While sound source localization (SSL) using a spherical microphone array system can be applied to obtain visual beam patterns of source distribution maps in a range of omnidirectional acoustic applications, the present challenges of the spherical measurement system on the valid frequency ranges and the spatial distortion as well as the grid-related limitations of data-driven SSL approaches raise the need to develop an appropriate method. Imbued by these challenges, this study proposes a deep learning approach to achieve the high-resolution performance of localizing multiple sound sources tailored for omnidirectional acoustic applications.

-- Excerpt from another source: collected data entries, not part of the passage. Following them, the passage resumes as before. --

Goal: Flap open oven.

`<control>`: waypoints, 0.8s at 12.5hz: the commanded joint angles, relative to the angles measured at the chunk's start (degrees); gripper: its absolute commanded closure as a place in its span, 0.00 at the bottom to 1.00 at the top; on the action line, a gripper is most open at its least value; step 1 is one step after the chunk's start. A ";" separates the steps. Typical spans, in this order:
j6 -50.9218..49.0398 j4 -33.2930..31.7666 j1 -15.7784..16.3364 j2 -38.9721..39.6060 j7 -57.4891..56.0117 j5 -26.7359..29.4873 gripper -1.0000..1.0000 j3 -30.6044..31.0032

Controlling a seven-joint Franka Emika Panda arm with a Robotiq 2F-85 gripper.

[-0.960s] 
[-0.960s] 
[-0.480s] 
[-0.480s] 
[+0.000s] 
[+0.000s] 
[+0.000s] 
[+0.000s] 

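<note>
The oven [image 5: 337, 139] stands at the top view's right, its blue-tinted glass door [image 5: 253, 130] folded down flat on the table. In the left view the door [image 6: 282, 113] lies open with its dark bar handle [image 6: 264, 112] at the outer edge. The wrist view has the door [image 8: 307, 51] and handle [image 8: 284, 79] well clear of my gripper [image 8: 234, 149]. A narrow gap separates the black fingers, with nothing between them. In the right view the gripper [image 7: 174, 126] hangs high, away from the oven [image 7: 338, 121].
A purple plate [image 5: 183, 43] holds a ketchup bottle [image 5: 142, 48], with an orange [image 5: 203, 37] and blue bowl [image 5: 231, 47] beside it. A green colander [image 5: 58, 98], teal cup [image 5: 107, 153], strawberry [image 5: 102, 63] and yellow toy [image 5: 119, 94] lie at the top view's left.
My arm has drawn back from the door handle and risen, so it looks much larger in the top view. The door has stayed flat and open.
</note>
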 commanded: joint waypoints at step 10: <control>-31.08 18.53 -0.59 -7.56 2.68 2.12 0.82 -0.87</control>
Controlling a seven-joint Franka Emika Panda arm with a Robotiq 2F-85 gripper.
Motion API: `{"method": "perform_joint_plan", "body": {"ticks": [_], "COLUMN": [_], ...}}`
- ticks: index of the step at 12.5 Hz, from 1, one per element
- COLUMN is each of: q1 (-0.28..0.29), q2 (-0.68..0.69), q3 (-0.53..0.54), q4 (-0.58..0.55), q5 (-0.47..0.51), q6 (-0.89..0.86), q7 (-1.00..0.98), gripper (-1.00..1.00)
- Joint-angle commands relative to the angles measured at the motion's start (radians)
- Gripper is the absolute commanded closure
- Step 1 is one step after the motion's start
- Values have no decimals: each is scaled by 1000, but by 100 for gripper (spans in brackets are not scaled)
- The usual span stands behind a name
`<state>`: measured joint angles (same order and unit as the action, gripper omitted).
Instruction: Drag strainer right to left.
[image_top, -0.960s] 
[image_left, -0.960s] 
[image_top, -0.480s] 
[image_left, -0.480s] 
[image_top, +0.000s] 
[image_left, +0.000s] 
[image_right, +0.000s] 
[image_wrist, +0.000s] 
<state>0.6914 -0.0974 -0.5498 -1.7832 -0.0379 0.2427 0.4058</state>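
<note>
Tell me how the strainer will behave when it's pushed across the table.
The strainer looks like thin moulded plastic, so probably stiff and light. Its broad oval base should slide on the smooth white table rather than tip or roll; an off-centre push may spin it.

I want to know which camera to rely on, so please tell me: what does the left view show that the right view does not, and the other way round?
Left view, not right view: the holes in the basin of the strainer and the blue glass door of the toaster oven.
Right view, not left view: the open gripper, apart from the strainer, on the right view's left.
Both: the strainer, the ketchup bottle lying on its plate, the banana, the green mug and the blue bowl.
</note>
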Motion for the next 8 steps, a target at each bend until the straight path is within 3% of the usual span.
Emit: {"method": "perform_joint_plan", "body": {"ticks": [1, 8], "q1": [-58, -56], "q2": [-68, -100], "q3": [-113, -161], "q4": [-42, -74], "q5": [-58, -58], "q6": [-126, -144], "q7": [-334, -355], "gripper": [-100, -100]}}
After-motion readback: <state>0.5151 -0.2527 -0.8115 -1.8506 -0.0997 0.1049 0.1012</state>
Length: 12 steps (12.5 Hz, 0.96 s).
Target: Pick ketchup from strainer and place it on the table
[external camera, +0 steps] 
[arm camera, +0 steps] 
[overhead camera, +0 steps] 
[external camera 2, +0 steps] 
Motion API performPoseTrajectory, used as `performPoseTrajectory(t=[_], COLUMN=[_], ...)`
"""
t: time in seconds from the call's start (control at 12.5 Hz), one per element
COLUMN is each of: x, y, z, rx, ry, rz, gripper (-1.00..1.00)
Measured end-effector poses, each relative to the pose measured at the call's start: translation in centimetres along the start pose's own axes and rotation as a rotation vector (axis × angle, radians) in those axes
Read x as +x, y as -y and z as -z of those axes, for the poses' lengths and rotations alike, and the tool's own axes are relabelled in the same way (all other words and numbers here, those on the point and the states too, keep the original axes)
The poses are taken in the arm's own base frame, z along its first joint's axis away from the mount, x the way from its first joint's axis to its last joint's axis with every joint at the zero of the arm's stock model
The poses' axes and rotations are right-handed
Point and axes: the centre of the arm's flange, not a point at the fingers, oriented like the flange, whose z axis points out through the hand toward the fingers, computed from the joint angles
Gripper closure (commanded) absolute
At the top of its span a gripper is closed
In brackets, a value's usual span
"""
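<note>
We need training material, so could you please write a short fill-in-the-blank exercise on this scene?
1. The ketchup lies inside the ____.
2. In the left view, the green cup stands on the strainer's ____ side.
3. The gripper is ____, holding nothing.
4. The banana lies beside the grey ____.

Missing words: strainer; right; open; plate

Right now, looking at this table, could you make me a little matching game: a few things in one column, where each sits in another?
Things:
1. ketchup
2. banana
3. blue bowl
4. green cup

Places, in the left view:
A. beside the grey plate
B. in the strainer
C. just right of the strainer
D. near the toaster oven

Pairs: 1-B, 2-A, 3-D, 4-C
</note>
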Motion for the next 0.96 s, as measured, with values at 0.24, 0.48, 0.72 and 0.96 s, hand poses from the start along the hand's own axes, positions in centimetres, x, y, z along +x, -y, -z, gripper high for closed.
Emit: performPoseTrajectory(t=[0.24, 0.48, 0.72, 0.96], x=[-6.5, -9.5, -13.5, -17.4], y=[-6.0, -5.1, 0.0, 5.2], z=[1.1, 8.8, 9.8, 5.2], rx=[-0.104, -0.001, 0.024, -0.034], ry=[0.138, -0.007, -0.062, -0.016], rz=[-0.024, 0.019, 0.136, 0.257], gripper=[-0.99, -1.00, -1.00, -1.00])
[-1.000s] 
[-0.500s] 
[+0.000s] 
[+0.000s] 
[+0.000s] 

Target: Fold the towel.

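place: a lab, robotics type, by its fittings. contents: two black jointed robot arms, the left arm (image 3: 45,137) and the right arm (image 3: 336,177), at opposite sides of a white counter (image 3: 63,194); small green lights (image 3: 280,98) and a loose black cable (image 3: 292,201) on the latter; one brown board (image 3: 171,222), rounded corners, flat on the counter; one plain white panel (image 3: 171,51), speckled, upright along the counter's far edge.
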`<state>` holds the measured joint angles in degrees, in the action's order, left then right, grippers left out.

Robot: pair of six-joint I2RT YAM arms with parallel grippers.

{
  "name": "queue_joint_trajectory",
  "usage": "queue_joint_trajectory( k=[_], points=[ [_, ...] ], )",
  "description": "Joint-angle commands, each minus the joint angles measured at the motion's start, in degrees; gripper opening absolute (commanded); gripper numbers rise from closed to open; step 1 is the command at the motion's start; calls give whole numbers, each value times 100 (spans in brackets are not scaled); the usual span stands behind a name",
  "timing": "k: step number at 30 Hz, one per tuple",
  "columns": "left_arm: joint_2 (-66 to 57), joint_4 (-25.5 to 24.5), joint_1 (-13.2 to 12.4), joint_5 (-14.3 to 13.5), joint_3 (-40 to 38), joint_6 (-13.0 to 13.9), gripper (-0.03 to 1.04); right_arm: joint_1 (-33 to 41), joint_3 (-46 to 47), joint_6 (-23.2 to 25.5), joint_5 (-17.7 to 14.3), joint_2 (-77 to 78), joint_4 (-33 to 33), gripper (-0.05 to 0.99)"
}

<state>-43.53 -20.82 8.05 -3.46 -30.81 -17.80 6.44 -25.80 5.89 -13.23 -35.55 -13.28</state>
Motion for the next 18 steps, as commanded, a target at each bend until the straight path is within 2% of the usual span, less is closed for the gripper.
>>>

First, we present a spherical target map representation that can panoramically pinpoint the position and strength information of multiple sound sources without any grid-related constraints. Then, a dual-branched spherical convolutional autoencoder is proposed to obtain high-resolution localization results from the conventional spherical beamforming maps while incorporating frequency-variant and distortion-invariant strategies to address the inherent challenges. We quantitatively and qualitatively assess our proposed method’s localization capability for multiple sound sources and validate that the proposed method can achieve far more precise and computationally-efficient results than the existing approaches. By extension, we newly present the experimental setup that can create omnidirectional acoustic scenarios for the multiple sound source localization. By evaluating our proposed method in this experimental setup, we demonstrate the effectiveness and applicability of the proposed method with the experimental data. Our study delivers the proposed approach’s potential of being utilized in various sound source localization applications.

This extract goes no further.